Kasubdit Kontra Ideologi dan Pencegahan Densus 88, Kombes Ponco Ardani mengatakan, fenomena kamuflase tetap perlu diwaspadai. Mengingat, kamuflase sebagai bagian dari naluri untuk bertahan hidup.
"Dilihat data penangkapan 5 tahun terakhir ini diindikasi ditengarai ada kamuflase sebagai celah untuk tetap eksis," ungkap Kombes Ponco dalam FGD yang digelar Amir Machmud Center (AMC) dengan tema "Paradigma Kamuflase Pergerakan Kelompok Radikal", di Hotel Tosan Solo Baru, Jawa Tengah, Senin (17/10).
Kombes Ponco menyebutkan, kegiatan FGD ini juga bentuk benteng bahwa pergerakan itu masih ada dengan indikasi kamuflase.

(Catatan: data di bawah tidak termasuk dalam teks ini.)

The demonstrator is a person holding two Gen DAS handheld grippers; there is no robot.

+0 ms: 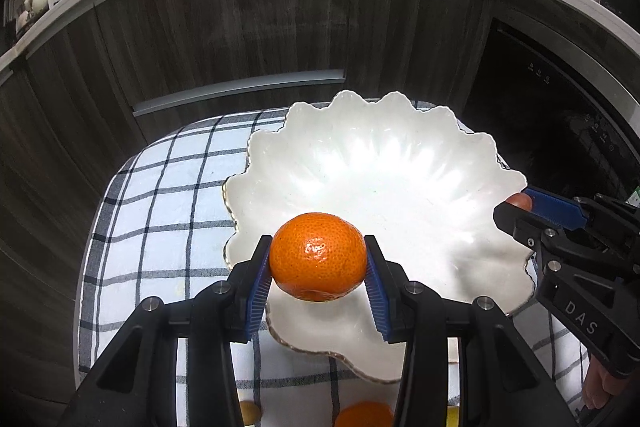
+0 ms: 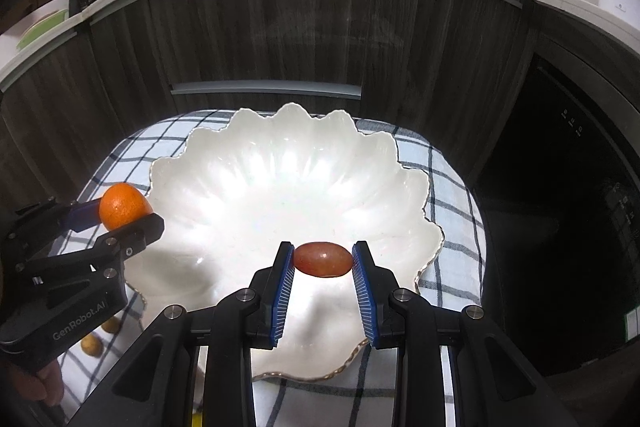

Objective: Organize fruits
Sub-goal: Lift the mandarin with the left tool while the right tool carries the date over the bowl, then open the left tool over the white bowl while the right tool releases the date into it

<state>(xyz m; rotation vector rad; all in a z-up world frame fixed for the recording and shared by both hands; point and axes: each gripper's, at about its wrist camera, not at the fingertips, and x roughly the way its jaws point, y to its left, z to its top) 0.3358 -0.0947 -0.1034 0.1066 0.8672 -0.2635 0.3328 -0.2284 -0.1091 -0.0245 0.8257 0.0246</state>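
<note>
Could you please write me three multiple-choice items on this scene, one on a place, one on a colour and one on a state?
1. Where is the tangerine?
A. Lying on the bowl's floor
B. Between the left gripper's pads, above the bowl's near rim
C. On the counter

2. What colour is the scalloped bowl?
A. White
B. Green
C. Black

3. What is the right gripper doing?
A. Standing open and empty
B. Clamping the bowl's rim
C. Shut on the small reddish fruit

Answers: 1 B, the blue pads press both sides of the tangerine over the rim. 2 A, its glossy inside is white throughout. 3 C, the pads meet both ends of the fruit above the bowl.
</note>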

Patut diduga, kamuflase dilakukan dalam berbagai situasi, penampilan, pakaian dan profesi.
"Langkahnya kita rapatkan institusi terkait, karena fenomena ini tidak bisa diselesaikan Densus sendiri, harus bersama sama dengan TNI, Polri, Pemerintah, dan lembaga atau organisasi yang bergerak di bidang sosial kemasyarakatan," kata dia seperti diberitakan
Kantor Berita RMOLJateng.
Dipertegas Abu Fida, nama lain dari Syaifuddin Umar (54) eks Napiter warga Surabaya. Dia mengatakan, pergerakan kelompok radikal itu masih ada dan massif. Dia pun berharap pemerintah tidak lengah.
"Antisipasi kamuflase dengan terus mengimbangi perkembangan pergerakan kelompok radikal tersebut. Mengenai fenomena permohonan bebas bersyarat dari napiter, bisa saja itu dijadikan alasan untuk bebas, harus ada upaya menguji apakah itu taqiyah (bohong) atau benar," ungkap Abu Fida yang juga hadir sebagai narasumber FGD.
Diakui Abu Fida, upaya permohonan bebas napiter saat ini banyak dilakukan, namun prosesnya juga tidak mudah.
"Saat ini penanganan kelompok radikal ada tiga hal yang harus dilakukan, yakni pendekatan hati, disibukkan tangannya atau berkegiatan ekonomi, dan kepala yang wajib berikan pemahaman. Artinya pendampingan harus terus dilakukan jangan lengah," pungkasnya.